Спиридонов и его эскадрон всегда были в самых горячих местах, там, где шли самые кровопролитные бои. Он был дважды ранен, оба раза легко. На темляке его сабли после Цзиньчжоу появились знаки отличия ордена Святой Анны IV степени, а после гибели Валерки Гаева в далекий Петербург ушло представление на орден Святого Станислава. Все это не имело значения. Значение имело место, время и то, с чем придется столкнуться. Военная Фортуна с обожженными крыльями все еще реяла над его головой, стараясь не опускаться слишком низко, чтобы не словить шальную пулю из ружья системы Мурата. Напоследок под командованием подпоручика, вернее, уже поручика, о чем сам Спиридонов пока не знал, поскольку японцы перебили телеграфное сообщение с Большой землей, эскадроном был захвачен пулемет Виккерса с полным комплектом боеприпасов – это случилось в начале августа, еще до захвата Дагушаня. Суть была не только в трофее – еще два его брата были выведены из строя, а главное, уничтожен весь пулеметный взвод, что в тех условиях было чудом, сравнимым со взятием Эрзерума. За этот бой Спиридонов получит орден Святой Анны следующей, третьей степени, но узнает об этом только через два года. А мог бы вообще не узнать.

Да и не до того было – восьмого августа Спиридонов был легко ранен, а одиннадцатого принял участие в сражении за Китайскую стенку. В этом ночном бою японцы потеряли убитыми двадцать тысяч человек, половину своей армии, русские – только три тысячи, но эти три тысячи сильно ослабили и без того немногочисленные ряды защитников.

Увы, к сожалению, об этом подвиге почему-то не принято вспоминать, а ведь по своему героизму он стоит в одном ряду с подвигом защитников Брестской крепости.
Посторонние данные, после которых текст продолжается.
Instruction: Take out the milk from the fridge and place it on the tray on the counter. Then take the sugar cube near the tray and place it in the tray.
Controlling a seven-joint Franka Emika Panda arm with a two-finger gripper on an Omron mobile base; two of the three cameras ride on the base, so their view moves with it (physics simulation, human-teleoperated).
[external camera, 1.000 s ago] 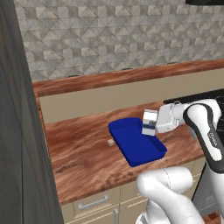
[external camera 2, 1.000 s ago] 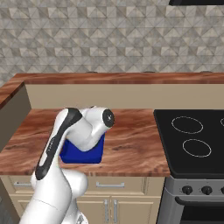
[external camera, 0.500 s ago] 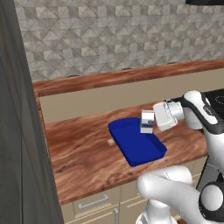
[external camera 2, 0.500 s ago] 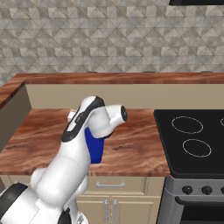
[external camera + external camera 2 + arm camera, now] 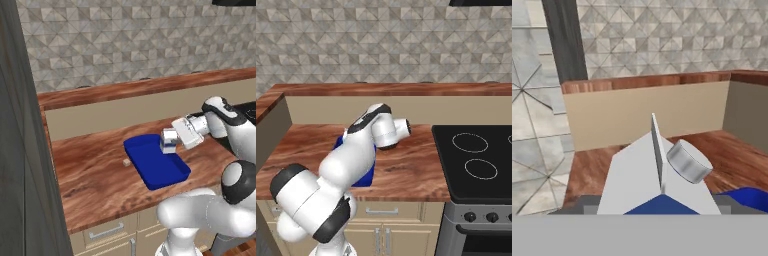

Но ни Спиридонов, ни другие русские солдаты не чувствовали себя героями. Они не думали о подвигах, чинах и наградах. Они сражались на чужой земле с численно превосходящим неприятелем, не думая ни отступать, ни сдаваться.

После этого боя Спиридонов вернулся к рейдовым действиям в тылу врага, но, как говорят в Рязанской губернии, до поры до времени кувшин по воду ходит. Нет такой хитрой старухи, на которую не найдется проруха. Взбешенному колоссальными потерями неудачного штурма командующему японской армией Ноги Марэсуке очень не нравилась беззащитность его тылов перед атаками казачьих и добровольческих разъездов, и он поставил вопрос ребром – просачивающиеся группы русской кавалерии необходимо ликвидировать. В ход была пущена не только японская кавалерия, довольно дурного качества, но и пешие отряды самураев-охотников. Долина между Волчьими горами и укреплениями города превратилась в большую ловушку, и вскоре пришел черед и группы Спиридонова.

Это была жестокая ночная схватка. Противник набросился на разъезд со всех сторон, верхами и пешим порядком. Огонь ни та ни другая сторона не открывала, бой шел исключительно на саблях, при этом японцы сразу постарались лишить русских лошадей, а с ними – и преимущества в схватке и возможности уйти.

Русские дрались молча, японцы тоже хранили молчание. Лишь изредка к звону сабель примешивалось русское или японское короткое и тихое ругательство. С самого начала Спиридонов понял, что уйти к своим надежды нет. Что ж… такова судьба солдата, смерть всегда готова принять его в свои холодные объятия, решил он для себя, и стал стараться подороже продать свою жизнь.

Его ранили несколько раз, одна рана была серьезной – японская сабля пропорола бок там, куда, по преданию, сотник Лонгин ткнул копьем Христа, чтобы убедиться в его смерти. Воды из раны не текло, но начавшееся кровотечение старалось за двоих. Вскоре от потери крови его замутило, перед глазами поплыли темные полосы и пятна. У него выбили из рук саблю, кто-то сильно заехал ему по спине чем-то тупым, возможно, прикладом. Упав на землю, он понял, что теперь надеется только на быструю смерть. Затем еще попытался подняться на ноги, но новый удар поставил крест на его усилиях, а заодно и погасил сознание.